Впрочем, Алексей не совсем укладывался в эту нехитрую схему: будучи, по мнению Валентины, в большинстве жизненных обстоятельств слабее всех ей знакомых (тоже, в общем, никчёмных!) мужчин, в немногом — для него принципиально важном — он проявлял исключительную твёрдость. Такую, что женщина чувствовала: несмотря на всю его любовь к ней, затронь она узкую область Алексеева абсолютного суверенитета, Гневицкий расстанется с ней не колеблясь. И дети (точней, нежелание художника их иметь), к сожалению, находились в этой узкой запретной области.
И всё-таки?.. если бы она родила, так сказать, контрабандой?.. неужели бы — не простил?
Прежде, на протяжении всей их совместной жизни, Валентине казалось, что нет — не простил бы. Сейчас, после гибели Алексея, женщина вдруг почувствовала: простил бы! Ведь все его многомудрые благоглупости относительно беспросветности земного существования — в основном, позёрство! Такое же, например, как демонстративный католицизм! Шляхетские, видите ли, корни, а на Рождество и Пасху за милую душу причащался в православном храме! И всё его «философски» обоснованное нежелание иметь детей — тоже! Один выпендрёж — и только! Другое дело, что дети: ответственность, хлопоты, необходимость зарабатывать на их содержание — это да, это Валечка понимала. Человеку, интимная жизнь которого строго распределена между любимой женщиной, живописью, преподаванием и алкоголем не потянуть дополнительной нагрузки.
(Вообще-то, этот перечень требует некоторого уточнения: себя и живопись Валентина беззастенчиво поменяла местами, а в рубрику «преподавание» целомудренно включила также и Татьяну Негоду, и прочих, изредка случавшихся у Алексея любовниц.)
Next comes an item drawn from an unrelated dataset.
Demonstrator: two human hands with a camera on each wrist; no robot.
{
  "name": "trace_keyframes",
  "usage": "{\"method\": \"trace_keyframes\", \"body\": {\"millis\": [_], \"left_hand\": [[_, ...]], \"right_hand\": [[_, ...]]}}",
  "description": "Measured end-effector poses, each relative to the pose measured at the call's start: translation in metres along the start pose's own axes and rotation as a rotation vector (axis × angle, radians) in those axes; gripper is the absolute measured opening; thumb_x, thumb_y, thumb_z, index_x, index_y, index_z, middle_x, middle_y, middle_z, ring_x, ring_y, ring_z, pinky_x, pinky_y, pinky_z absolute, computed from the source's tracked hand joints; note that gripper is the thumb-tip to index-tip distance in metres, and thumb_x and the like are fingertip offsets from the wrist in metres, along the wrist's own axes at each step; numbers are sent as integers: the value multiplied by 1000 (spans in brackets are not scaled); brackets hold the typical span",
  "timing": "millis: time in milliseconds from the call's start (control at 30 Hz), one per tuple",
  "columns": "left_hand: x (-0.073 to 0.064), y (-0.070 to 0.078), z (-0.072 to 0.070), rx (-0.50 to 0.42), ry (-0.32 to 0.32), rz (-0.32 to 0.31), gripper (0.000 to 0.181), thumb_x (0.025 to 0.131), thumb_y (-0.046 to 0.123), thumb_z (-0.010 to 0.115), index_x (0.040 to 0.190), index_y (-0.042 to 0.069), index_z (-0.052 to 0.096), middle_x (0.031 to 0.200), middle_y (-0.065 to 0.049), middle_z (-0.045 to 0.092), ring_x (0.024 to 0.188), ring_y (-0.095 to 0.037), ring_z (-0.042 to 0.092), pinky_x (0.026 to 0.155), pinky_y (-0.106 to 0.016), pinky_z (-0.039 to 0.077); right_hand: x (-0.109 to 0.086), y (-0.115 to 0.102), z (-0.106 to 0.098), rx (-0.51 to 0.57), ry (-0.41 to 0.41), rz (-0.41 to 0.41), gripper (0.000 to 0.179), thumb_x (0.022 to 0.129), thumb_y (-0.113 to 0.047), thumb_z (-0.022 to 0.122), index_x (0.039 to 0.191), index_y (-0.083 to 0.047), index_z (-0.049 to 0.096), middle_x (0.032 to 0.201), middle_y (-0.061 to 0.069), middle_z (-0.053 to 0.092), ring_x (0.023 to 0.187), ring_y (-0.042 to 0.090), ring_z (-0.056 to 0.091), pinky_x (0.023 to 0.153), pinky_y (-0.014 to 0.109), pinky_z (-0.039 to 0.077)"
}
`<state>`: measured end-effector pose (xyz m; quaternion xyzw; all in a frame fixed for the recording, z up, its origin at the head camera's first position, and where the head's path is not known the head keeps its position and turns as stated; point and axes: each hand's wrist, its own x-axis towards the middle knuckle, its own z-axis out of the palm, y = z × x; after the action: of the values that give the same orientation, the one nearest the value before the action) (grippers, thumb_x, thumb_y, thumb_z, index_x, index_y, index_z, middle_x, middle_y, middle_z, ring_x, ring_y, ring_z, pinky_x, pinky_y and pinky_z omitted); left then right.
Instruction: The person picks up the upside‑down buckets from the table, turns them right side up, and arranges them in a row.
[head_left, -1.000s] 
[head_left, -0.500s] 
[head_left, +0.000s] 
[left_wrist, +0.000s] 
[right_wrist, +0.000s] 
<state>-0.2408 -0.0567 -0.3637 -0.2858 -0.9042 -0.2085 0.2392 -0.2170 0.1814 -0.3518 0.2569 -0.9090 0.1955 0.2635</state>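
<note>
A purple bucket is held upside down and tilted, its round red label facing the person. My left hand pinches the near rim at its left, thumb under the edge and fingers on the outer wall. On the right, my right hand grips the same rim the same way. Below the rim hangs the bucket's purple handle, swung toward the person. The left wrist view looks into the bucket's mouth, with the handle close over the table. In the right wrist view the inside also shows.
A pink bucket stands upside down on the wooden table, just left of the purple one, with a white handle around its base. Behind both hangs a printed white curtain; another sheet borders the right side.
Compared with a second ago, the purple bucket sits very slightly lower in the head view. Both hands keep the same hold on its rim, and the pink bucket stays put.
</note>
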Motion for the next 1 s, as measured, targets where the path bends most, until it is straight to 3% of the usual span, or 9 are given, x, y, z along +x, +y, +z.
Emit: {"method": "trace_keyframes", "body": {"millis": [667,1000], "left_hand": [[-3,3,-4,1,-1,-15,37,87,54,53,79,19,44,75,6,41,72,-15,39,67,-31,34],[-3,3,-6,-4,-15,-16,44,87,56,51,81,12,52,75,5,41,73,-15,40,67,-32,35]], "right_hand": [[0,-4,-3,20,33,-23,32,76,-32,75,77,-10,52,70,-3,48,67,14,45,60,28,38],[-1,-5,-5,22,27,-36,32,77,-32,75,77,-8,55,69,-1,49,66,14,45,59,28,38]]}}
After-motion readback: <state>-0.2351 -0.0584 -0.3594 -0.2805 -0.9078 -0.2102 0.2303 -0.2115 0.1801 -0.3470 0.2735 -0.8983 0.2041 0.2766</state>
И?.. Роди она всё-таки?.. Боже! Ну, почему этого сердечного прозрения с ней не случилось раньше?! Или Алексей, или ребёнок от Алексея — не было этой дилеммы! Что бы он там ни говорил! Нисколько бы ребёнок не стеснил Алексея! И даже — два! При её-то энергии, трудолюбии и здоровье! На всех бы с лихвой хватило! И на Алексея, и на детей! Нет же! Как дура, разинув рот, выслушивала все его несуразности! Напрочь забыв исконную бабскую мудрость: соглашайся со всем, что говорит мужчина и делай по-своему! Нет же: Алексей — единственный свет в окошке! И вот теперь… когда он погас… Господи! Ну почему этого прозрения с ней не случилось раньше?!
Вообще-то, понять Валентину можно: замысленная Творцом амазонкой или валькирией, она по ошибке получила чувствительное и нежное сердце — её склонность к рукоприкладству не в счёт, здесь сыграла роль и физическая конституция, и, главное: воспитание и среда. И это несоответствие телесного и душевного могло компенсироваться лишь достойным спутником — мужчиной физически выдающимся, с чуткой, способной за внешней грубоватостью разглядеть и оценить многие Валечкины достоинства, душой. Мужчину, которого ни в Великореченске, ни в России, ни на всём земном шаре в последней четверти двадцатого столетия заведомо не могло быть… а вот — подишь ты! — нашёлся… На новогоднем балу в Доме Культуры Водников художник Алексей Гневицкий углядел-таки прядильщицу Валечку Пахареву.